[SPARK-11619][SQL] cannot use UDTF in DataFrame.selectExpr #9981

dilipbiswal · 2015-11-25T22:43:22Z

Description of the problem from @cloud-fan

Actually this line: https://github.com/apache/spark/blob/branch-1.5/sql/core/src/main/scala/org/apache/spark/sql/DataFrame.scala#L689
When we use selectExpr, we pass in UnresolvedFunction to DataFrame.select and fall in the last case. A workaround is to do special handling for UDTF like we did for explode(and json_tuple in 1.6), wrap it with MultiAlias.
Another workaround is using expr, for example, df.select(expr("explode(a)").as(Nil)), I think selectExpr is no longer needed after we have the expr function....

dilipbiswal · 2015-11-25T22:44:17Z

@cloud-fan @yhuai Can you please take a look ? Thanks in advance.

yhuai · 2015-11-25T22:48:57Z

ok to test

SparkQA · 2015-11-26T00:49:22Z

Test build #46719 has finished for PR 9981 at commit 9620468.

This patch fails PySpark unit tests.
This patch merges cleanly.
This patch adds no public classes.

SparkQA · 2015-11-26T04:52:58Z

Test build #46737 has finished for PR 9981 at commit 9bee82b.

This patch fails Spark unit tests.
This patch merges cleanly.
This patch adds no public classes.

dilipbiswal · 2015-11-26T05:00:43Z

@cloud-fan can you please help trigger a retest. Looks like an unrelated failure

cloud-fan · 2015-11-26T05:44:00Z

retest this please

SparkQA · 2015-11-26T06:45:21Z

Test build #46747 has finished for PR 9981 at commit 9bee82b.

This patch fails Spark unit tests.
This patch merges cleanly.
This patch adds no public classes.

dilipbiswal · 2015-11-26T07:10:50Z

@cloud-fan failed again in the same way. Looks like its some intermittent issue and its more friendly to me :-). Wenchen, is there a way i can issue a retest request so that i keep bugging you less :-)

cloud-fan · 2015-11-26T09:18:32Z

you can also try comment "retest this please"

dilipbiswal · 2015-11-26T09:37:37Z

@cloud-fan Actually you had advised me to do that a while back. However it does not seem to work...
Thanks for triggering the test. Do you have any idea about this intermittent failure ? It seems to happen a bit frequently these days.. Is it tied to the node that gets picked up to run the test ?

cloud-fan · 2015-11-26T09:50:58Z

yea, there are some flaky tests, we are working on it.

SparkQA · 2015-11-26T11:51:01Z

Test build #46762 has finished for PR 9981 at commit 9bee82b.
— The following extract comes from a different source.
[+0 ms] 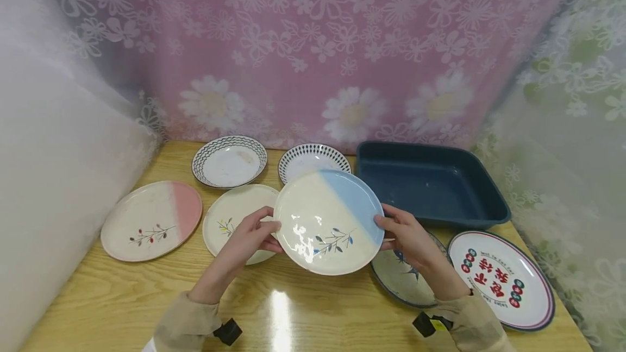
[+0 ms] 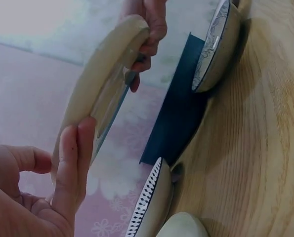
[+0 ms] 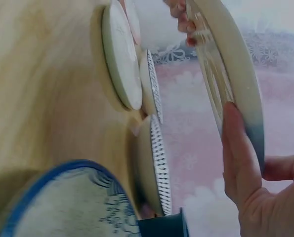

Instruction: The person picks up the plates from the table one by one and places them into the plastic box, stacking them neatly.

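Both hands hold up a round cream plate (image 1: pixel 318 216) with a blue section and a blue leaf sprig, lifted above the wooden table. At its left rim the left hand (image 1: pixel 254 235) pinches, thumb on the face and fingers underneath. The right hand (image 1: pixel 403 232) grips the blue edge the same way. In the left wrist view the fingers (image 2: pixel 67 163) support the plate's underside (image 2: pixel 102 94); in the right wrist view the right fingers (image 3: pixel 238 153) do likewise. Behind the left hand lies a cream plate with a yellow sprig (image 1: pixel 244 205). Under the right hand is a blue-rimmed plate (image 1: pixel 406 287), partly hidden.
A pink-and-cream plate (image 1: pixel 151 221) lies at left. Two black-patterned dishes, one zigzag (image 1: pixel 230 161) and one diamond-edged (image 1: pixel 313 159), stand at the back. A dark blue basin (image 1: pixel 435 183) sits back right, with a white plate with red writing (image 1: pixel 504 278) before it. Floral curtains (image 1: pixel 318 53) enclose the table.
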Available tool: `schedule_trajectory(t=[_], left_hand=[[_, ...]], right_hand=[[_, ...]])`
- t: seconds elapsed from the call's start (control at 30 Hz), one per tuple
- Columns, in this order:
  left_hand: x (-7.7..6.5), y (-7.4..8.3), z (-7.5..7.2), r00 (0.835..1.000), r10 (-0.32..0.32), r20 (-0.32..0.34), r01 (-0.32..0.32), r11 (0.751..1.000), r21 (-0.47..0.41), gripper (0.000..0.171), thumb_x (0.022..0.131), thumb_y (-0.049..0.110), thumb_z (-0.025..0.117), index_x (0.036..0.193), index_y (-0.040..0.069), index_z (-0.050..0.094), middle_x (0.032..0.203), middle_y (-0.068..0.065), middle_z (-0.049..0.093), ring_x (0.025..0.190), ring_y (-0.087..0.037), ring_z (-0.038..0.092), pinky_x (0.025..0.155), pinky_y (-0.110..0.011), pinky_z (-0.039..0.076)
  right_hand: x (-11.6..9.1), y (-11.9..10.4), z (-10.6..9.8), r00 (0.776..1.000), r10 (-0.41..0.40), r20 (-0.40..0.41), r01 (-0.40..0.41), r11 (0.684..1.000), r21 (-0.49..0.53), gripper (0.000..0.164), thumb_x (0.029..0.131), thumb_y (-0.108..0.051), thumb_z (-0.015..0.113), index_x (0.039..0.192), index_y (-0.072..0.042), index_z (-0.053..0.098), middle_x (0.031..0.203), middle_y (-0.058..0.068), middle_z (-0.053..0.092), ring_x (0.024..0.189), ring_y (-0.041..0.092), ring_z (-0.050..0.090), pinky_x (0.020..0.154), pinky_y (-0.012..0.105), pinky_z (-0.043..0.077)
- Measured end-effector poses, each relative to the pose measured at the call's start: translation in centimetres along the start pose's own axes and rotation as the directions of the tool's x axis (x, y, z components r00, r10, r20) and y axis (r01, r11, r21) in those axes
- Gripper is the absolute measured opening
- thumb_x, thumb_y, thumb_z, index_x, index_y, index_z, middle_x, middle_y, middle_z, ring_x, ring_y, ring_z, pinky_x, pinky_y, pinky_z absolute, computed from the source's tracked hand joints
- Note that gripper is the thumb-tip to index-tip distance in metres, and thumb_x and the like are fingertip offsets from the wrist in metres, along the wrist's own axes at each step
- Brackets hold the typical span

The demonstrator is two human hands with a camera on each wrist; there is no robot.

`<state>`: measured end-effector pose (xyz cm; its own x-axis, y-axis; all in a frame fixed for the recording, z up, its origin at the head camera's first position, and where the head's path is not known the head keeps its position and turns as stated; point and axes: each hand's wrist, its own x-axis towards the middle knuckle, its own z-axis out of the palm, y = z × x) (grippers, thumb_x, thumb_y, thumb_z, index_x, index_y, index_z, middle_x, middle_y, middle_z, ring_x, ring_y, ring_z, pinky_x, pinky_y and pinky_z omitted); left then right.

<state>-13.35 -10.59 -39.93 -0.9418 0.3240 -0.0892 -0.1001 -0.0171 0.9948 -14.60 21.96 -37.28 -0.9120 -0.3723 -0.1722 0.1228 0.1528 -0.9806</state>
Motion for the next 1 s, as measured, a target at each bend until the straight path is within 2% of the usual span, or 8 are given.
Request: schedule_trajectory(t=[0.27, 0.5, 0.57, 0.63, 0.7, 0.8, 0.9, 1.0], left_hand=[[2.7, 0.5, 1.9, 0.998, 0.034, 0.057, -0.034, 0.999, 0.005, 0.033, 0.096, 0.024, 0.048, 0.119, 0.001, 0.05, 0.083, -0.013, 0.069, 0.073, -0.027, 0.068, 0.073, -0.046, 0.054], [7.4, 1.8, 5.7, 0.99, 0.143, 0.002, -0.143, 0.99, -0.011, 0.04, 0.098, 0.033, 0.042, 0.129, 0.009, 0.05, 0.107, -0.016, 0.063, 0.087, -0.024, 0.066, 0.075, -0.039, 0.055], [9.0, 1.6, 6.6, 0.984, 0.177, 0.01, -0.178, 0.984, 0.029, 0.044, 0.098, 0.038, 0.038, 0.133, 0.012, 0.047, 0.117, -0.014, 0.06, 0.097, -0.024, 0.063, 0.079, -0.036, 0.054], [10.6, 1.2, 7.3, 0.979, 0.203, 0.019, -0.204, 0.968, 0.148, 0.048, 0.097, 0.044, 0.039, 0.136, 0.016, 0.044, 0.125, -0.009, 0.056, 0.106, -0.022, 0.059, 0.083, -0.034, 0.052], [12.0, 0.5, 7.9, 0.974, 0.222, 0.036, -0.222, 0.928, 0.298, 0.053, 0.094, 0.047, 0.043, 0.138, 0.016, 0.041, 0.132, -0.006, 0.052, 0.114, -0.022, 0.055, 0.09, -0.034, 0.049], [13.8, -0.5, 8.7, 0.971, 0.232, 0.054, -0.225, 0.822, 0.523, 0.064, 0.089, 0.049, 0.053, 0.141, 0.015, 0.037, 0.138, -0.004, 0.046, 0.121, -0.021, 0.049, 0.098, -0.034, 0.043], [15.2, -1.4, 9.8, 0.972, 0.224, 0.074, -0.218, 0.733, 0.645, 0.074, 0.085, 0.05, 0.058, 0.143, 0.013, 0.031, 0.144, -0.006, 0.037, 0.129, -0.022, 0.04, 0.104, -0.036, 0.036], [16.3, -1.9, 10.9, 0.978, 0.185, 0.094, -0.197, 0.689, 0.698, 0.084, 0.082, 0.053, 0.06, 0.146, 0.012, 0.025, 0.149, -0.009, 0.027, 0.134, -0.022, 0.031, 0.106, -0.038, 0.033]], right_hand=[[-0.9, 0.1, -2.7, 0.998, -0.044, -0.046, 0.048, 0.995, 0.085, 0.051, 0.099, -0.02, 0.042, 0.138, 0.009, 0.025, 0.096, -0.004, 0.066, 0.084, 0.015, 0.068, 0.068, 0.032, 0.056], [-0.8, -0.9, -7.2, 0.992, -0.046, -0.114, 0.071, 0.971, 0.228, 0.038, 0.098, -0.014, 0.044, 0.131, 0.002, 0.034, 0.095, -0.002, 0.067, 0.082, 0.013, 0.068, 0.067, 0.028, 0.056], [-0.7, -1.1, -8.7, 0.988, -0.037, -0.152, 0.076, 0.962, 0.262, 0.036, 0.097, -0.014, 0.045, 0.129, 0.0, 0.036, 0.095, -0.002, 0.067, 0.081, 0.013, 0.068, 0.066, 0.028, 0.056], [-0.6, -1.2, -10.3, 0.98, -0.021, -0.197, 0.078, 0.955, 0.286, 0.038, 0.096, -0.015, 0.047, 0.13, -0.001, 0.035, 0.095, -0.002, 0.068, 0.081, 0.013, 0.068, 0.067, 0.028, 0.056], [-0.5, -1.4, -11.8, 0.97, 0.001, -0.244, 0.074, 0.951, 0.299, 0.043, 0.096, -0.016, 0.048, 0.133, -0.001, 0.031, 0.093, -0.003, 0.068, 0.079, 0.012, 0.068, 0.066, 0.027, 0.056], [0.0, -1.3, -13.9, 0.945, 0.046, -0.324, 0.055, 0.954, 0.295, 0.053, 0.096, -0.018, 0.048, 0.139, 0.0, 0.024, 0.086, -0.004, 0.068, 0.074, 0.012, 0.068, 0.063, 0.026, 0.056], [0.6, -0.8, -15.6, 0.919, 0.085, -0.386, 0.03, 0.959, 0.281, 0.061, 0.097, -0.017, 0.045, 0.146, 0.0, 0.012, 0.08, -0.005, 0.067, 0.07, 0.011, 0.068, 0.061, 0.026, 0.056], [1.2, -0.2, -17.1, 0.9, 0.112, -0.421, 0.005, 0.963, 0.268, 0.065, 0.098, -0.015, 0.041, 0.146, 0.003, 0.002, 0.078, -0.006, 0.066, 0.069, 0.01, 0.068, 0.06, 0.026, 0.056]])
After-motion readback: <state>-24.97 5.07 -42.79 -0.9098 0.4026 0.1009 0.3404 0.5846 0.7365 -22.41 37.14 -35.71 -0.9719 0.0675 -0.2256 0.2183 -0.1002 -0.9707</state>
This patch passes all tests.
This patch merges cleanly.
This patch adds no public classes.

dilipbiswal · 2015-11-30T00:21:37Z

ping @cloud-fan @yhuai

cloud-fan · 2015-11-30T03:29:53Z

Thanks for working on it!

Actually I'm not sure if this is the right appraoch... We still hande explode and json_tuple specially, what's worse, we hardcode their names in the code which makes it hard to maintain(need to update it when we rename or add new UDTF).
Since we have workarounds for this problem, I think we don't need to hurry for it and we can spend more time to think of a better idea.
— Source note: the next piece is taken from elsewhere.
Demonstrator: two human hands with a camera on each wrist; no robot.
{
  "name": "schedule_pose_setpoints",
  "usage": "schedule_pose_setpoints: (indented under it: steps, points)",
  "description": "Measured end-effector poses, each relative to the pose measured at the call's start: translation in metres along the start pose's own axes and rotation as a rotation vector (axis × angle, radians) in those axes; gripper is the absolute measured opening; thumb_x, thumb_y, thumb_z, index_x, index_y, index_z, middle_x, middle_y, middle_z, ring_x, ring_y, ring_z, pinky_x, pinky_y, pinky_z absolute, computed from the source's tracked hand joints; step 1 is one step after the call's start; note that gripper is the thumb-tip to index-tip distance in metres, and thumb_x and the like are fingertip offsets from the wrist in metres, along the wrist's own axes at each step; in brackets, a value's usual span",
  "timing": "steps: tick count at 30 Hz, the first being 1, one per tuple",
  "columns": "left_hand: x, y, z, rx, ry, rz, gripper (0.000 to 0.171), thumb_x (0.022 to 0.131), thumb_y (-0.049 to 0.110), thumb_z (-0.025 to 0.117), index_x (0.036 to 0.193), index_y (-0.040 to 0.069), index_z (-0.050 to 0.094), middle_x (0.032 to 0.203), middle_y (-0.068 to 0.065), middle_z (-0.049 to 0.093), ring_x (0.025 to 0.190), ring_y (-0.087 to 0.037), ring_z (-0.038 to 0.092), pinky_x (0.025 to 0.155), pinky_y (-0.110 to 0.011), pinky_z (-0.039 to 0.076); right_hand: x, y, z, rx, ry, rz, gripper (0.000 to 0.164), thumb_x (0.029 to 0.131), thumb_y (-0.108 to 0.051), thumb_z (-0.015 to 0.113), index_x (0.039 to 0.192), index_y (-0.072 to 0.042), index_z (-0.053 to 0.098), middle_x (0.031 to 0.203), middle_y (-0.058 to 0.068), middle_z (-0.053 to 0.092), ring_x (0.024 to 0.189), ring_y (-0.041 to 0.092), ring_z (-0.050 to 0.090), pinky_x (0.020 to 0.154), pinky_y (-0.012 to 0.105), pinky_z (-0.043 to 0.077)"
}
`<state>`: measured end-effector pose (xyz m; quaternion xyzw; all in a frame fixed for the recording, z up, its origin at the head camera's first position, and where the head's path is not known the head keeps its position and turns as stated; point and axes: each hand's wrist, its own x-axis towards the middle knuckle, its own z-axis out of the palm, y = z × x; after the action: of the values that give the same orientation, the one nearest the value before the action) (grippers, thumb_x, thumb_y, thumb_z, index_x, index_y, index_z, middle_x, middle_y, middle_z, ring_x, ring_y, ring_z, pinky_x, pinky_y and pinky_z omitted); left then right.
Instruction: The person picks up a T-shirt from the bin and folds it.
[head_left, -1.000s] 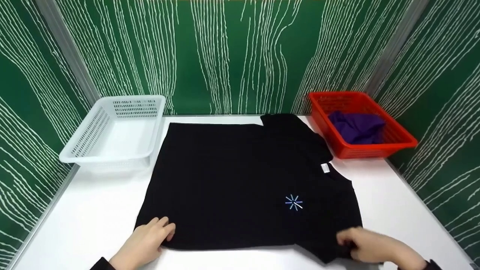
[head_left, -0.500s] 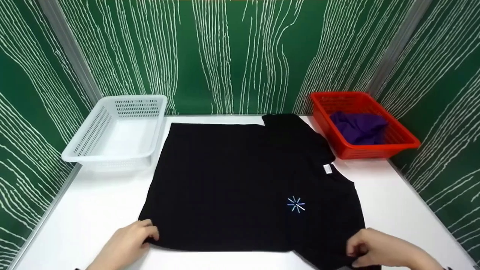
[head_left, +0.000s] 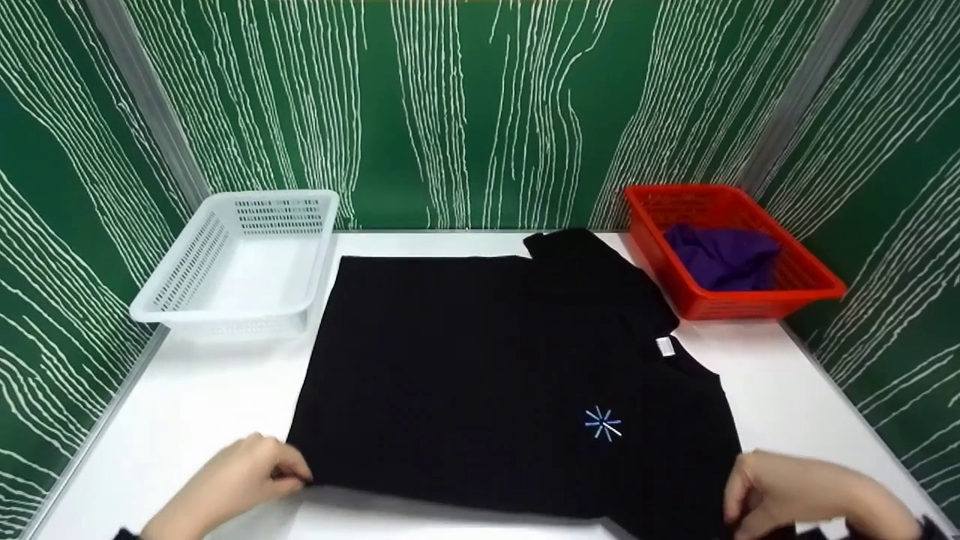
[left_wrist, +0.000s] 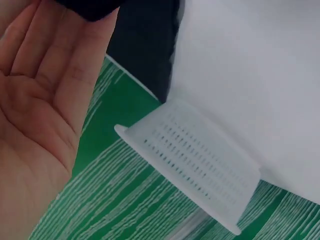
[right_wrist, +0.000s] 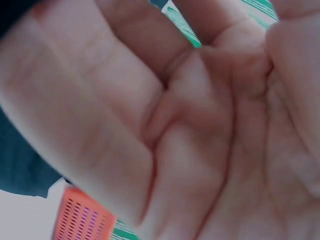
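A black T-shirt [head_left: 465, 375] lies spread on the white table, its hem to the left and its collar with a white tag to the right. A small light-blue starburst print marks its chest. My left hand [head_left: 244, 472] pinches the near hem corner. At the near sleeve, my right hand [head_left: 787, 491] grips the cloth with curled fingers. Between the two hands the near edge is lifted a little, with a shadow under it. In the left wrist view, dark cloth sits at the fingertips of my left hand [left_wrist: 45, 90]. The palm of my right hand [right_wrist: 200, 125] fills the right wrist view.
A white plastic basket [head_left: 307, 289] stands at the back left of the table [head_left: 202, 397]. At the back right, a red basket [head_left: 739, 304] holds a crumpled purple cloth [head_left: 724, 255], close to the shirt's far sleeve. Green walls with white streaks enclose the back and sides.
My left hand has shifted left to the hem corner and taken hold of it. My right hand has moved right with the sleeve, and the shirt's near edge has risen slightly.
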<state>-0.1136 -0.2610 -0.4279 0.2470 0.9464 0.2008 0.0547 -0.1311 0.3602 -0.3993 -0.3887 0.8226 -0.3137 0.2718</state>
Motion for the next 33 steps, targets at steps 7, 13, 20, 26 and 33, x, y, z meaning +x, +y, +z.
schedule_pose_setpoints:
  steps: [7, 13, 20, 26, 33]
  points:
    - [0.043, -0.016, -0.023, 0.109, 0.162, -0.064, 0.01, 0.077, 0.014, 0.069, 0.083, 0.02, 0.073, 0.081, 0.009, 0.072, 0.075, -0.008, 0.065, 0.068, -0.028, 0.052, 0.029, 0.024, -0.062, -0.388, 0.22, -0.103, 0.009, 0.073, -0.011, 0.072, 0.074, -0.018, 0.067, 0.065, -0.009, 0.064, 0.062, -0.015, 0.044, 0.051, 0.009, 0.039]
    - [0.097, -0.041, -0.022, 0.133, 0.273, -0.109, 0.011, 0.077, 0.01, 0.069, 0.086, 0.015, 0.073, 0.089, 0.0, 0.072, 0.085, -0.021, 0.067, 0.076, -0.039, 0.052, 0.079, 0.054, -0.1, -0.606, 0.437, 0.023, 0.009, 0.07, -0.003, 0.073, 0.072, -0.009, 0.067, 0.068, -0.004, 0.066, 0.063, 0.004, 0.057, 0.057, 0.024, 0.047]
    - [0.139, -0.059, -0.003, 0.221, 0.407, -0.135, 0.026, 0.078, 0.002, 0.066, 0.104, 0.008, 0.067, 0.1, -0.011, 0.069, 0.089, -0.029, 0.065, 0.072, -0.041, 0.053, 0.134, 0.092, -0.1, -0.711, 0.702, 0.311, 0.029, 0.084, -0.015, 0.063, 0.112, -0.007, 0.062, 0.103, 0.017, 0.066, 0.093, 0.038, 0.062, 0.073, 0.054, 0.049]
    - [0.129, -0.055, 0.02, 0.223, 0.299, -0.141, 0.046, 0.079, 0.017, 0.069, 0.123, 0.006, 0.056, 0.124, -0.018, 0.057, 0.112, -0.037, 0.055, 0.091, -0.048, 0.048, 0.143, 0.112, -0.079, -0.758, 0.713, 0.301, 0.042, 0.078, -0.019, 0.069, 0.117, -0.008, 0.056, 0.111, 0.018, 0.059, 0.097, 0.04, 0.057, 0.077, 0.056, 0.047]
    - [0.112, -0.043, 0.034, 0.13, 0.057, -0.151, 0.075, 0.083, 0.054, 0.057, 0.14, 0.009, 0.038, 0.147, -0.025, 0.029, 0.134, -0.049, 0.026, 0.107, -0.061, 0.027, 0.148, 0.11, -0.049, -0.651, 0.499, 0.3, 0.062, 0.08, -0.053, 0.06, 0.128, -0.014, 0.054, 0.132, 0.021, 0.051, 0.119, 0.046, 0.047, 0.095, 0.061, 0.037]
dilipbiswal · 2015-11-30T03:55:33Z

@cloud-fan Sure.. I will close this PR for now. If you think of a better approach and need my help in anyway pl let me know. Thanks for your feedback.

dilipbiswal · 2015-12-01T06:59:13Z

@cloud-fan Hi Wenchen, I was thinking about this and want to run an idea by you. Is it ok if we add the logic to inject the MultiAlias in our analyzer. As an experiment, i put the following code in ResolveGenerate() and it seems to work and also i am running the test suites to make sure.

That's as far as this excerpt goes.